YOUR TASK
Two lines in the listing below mark the span: one contains "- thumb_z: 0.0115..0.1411" and one contains "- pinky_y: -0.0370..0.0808". Reproduce both of them and everything between, exactly.

☆ ☆ ☆

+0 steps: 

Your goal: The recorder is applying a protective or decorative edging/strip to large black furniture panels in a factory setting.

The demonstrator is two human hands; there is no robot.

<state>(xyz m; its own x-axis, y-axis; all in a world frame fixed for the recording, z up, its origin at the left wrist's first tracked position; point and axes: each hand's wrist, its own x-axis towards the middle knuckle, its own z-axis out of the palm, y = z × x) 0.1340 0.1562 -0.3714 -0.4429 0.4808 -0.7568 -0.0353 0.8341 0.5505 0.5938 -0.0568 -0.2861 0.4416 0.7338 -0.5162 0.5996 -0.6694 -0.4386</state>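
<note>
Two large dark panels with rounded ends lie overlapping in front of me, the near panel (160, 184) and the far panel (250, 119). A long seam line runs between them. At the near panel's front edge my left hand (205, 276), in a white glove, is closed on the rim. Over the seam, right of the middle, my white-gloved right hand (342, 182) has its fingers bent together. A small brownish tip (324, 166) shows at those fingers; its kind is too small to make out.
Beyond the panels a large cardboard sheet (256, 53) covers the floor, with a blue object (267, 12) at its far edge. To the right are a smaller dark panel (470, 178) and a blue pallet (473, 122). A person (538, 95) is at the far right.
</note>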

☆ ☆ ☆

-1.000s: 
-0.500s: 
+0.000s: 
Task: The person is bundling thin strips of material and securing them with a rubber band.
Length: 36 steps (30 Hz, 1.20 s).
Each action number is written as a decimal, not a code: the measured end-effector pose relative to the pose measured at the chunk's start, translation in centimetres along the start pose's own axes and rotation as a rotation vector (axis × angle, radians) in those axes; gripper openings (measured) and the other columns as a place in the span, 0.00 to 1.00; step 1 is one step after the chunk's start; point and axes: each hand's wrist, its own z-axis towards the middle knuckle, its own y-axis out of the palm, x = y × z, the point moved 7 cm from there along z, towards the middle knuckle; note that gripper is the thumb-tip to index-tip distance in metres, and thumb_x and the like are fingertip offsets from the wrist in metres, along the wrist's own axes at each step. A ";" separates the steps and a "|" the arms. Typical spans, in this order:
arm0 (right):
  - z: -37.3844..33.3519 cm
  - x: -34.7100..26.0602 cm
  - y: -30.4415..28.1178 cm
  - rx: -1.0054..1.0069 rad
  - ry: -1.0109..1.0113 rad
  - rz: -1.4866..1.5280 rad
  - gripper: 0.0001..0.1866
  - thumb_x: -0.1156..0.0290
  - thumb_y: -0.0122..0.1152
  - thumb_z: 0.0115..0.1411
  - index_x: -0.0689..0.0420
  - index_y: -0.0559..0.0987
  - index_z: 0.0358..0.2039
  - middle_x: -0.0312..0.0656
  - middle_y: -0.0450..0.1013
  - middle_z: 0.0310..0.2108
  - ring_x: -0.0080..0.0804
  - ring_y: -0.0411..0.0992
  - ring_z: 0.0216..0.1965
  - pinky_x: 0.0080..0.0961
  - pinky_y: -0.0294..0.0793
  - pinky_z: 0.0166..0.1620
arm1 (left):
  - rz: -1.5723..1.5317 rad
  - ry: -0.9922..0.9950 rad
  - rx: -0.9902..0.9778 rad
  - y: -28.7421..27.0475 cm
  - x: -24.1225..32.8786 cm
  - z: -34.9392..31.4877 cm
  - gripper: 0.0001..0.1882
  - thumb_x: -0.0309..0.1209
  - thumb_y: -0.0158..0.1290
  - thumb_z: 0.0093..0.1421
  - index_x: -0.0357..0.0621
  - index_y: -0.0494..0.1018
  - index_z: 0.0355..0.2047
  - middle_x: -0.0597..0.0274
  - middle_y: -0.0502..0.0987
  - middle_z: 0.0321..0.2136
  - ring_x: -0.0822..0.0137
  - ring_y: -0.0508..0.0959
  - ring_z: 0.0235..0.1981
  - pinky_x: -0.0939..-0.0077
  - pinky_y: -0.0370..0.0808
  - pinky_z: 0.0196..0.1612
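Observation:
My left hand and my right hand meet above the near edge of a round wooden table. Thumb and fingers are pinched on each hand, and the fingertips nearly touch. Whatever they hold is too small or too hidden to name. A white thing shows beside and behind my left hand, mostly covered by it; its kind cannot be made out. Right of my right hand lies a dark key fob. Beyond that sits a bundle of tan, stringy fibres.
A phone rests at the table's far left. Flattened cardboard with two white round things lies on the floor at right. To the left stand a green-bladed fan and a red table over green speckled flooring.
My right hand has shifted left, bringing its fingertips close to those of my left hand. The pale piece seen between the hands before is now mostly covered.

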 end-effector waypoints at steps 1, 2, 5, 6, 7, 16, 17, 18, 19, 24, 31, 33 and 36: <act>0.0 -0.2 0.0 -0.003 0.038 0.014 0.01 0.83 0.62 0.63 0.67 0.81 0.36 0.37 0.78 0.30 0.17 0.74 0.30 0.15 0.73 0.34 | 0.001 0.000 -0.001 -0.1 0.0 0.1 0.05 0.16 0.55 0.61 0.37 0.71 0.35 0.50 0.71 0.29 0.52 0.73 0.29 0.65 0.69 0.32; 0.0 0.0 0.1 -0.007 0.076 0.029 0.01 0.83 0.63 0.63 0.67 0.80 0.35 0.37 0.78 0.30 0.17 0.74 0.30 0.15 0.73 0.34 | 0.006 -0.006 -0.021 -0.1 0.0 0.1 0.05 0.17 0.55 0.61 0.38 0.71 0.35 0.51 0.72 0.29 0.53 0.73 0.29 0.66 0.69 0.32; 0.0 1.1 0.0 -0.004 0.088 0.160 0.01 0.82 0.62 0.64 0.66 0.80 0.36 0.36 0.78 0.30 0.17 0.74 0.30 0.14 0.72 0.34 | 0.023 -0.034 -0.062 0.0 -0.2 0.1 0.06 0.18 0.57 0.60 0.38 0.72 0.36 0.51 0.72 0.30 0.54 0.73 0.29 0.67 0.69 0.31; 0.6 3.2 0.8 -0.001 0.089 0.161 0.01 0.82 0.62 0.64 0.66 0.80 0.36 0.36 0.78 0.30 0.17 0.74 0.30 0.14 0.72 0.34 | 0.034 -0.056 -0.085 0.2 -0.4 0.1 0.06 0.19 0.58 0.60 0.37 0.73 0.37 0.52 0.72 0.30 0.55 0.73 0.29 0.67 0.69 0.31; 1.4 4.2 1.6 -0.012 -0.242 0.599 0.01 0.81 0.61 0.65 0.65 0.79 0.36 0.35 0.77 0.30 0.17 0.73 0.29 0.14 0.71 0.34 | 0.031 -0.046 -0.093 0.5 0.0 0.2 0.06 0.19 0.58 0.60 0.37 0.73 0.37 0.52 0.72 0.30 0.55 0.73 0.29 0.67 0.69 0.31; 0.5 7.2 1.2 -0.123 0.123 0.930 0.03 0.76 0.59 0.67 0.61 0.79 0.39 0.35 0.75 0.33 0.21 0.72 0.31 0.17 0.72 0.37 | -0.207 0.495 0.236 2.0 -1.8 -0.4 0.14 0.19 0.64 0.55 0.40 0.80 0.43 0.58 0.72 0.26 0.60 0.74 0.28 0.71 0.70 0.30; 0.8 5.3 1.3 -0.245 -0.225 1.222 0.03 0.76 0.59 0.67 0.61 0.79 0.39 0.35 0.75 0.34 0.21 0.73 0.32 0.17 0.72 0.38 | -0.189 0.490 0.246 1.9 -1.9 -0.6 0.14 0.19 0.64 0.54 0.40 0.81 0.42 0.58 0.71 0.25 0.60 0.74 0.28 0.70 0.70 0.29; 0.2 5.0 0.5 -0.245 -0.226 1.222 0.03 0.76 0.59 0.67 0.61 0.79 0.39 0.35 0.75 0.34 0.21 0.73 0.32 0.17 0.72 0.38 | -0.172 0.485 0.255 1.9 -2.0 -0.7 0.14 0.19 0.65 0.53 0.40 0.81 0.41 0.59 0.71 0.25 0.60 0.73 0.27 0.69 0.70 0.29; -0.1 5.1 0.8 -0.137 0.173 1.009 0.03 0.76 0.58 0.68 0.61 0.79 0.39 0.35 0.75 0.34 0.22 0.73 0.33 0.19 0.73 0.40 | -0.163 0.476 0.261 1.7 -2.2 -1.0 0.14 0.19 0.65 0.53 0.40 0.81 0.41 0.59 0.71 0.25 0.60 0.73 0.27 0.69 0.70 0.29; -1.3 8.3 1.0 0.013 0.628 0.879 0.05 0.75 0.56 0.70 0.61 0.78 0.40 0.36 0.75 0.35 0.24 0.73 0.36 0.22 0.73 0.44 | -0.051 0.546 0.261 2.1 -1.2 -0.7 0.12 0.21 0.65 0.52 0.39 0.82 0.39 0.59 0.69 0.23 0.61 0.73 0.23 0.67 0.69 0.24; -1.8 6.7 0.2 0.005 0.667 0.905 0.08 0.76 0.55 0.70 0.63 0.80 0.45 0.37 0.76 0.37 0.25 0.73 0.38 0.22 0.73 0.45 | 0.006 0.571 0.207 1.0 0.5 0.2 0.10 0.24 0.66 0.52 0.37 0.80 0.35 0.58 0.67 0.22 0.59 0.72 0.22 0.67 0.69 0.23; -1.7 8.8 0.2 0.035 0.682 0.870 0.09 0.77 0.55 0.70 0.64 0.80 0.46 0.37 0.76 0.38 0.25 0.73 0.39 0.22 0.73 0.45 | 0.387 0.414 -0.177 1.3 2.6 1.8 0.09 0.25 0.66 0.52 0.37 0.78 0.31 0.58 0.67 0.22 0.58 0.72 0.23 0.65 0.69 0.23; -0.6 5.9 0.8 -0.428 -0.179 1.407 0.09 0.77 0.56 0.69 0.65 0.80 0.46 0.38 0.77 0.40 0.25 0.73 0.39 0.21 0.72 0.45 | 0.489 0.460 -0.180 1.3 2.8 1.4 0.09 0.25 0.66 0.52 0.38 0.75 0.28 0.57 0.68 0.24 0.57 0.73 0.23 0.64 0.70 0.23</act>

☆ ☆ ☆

SOLUTION FOR THIS TASK
  - thumb_z: 0.0115..0.1411
  - index_x: -0.0689..0.0420
  - index_y: -0.0559..0.0987
  - index_z: 0.0358..0.2039
  - middle_x: -0.0312..0.0656
  - middle_y: -0.0450..0.1013
  - middle_z: 0.0310..0.2108
  - ring_x: -0.0080..0.0804
  - ring_y: -0.0411..0.0992
  - ring_z: 0.0216..0.1965
  - pinky_x: 0.0080..0.0961
  - pinky_y: -0.0294..0.0793
  - pinky_z: 0.0166..0.1620
arm1 (left):
  - rz: -1.5723..1.5317 rad
  - ry: -0.9922..0.9950 rad
  - rx: -0.9902..0.9778 rad
  - y: -28.7421..27.0475 cm
  - x: -24.1225..32.8786 cm
  - z: -34.9392..31.4877 cm
  - gripper: 0.0001..0.1882
  - thumb_x: -0.0309..0.1209
  - thumb_y: -0.0158..0.1290
  - thumb_z: 0.0093..0.1421
  - index_x: -0.0357..0.0621
  - index_y: -0.0494..0.1018
  - index_z: 0.0355..0.2047
  - middle_x: -0.0597..0.0274
  - middle_y: -0.0502..0.0987
  - middle_z: 0.0321..0.2136
  - ring_x: -0.0822..0.0137
  - ring_y: -0.0508..0.0959
  - ring_z: 0.0235..0.1981
  - pinky_x: -0.0939..-0.0077
  - pinky_y: -0.0370..0.0808

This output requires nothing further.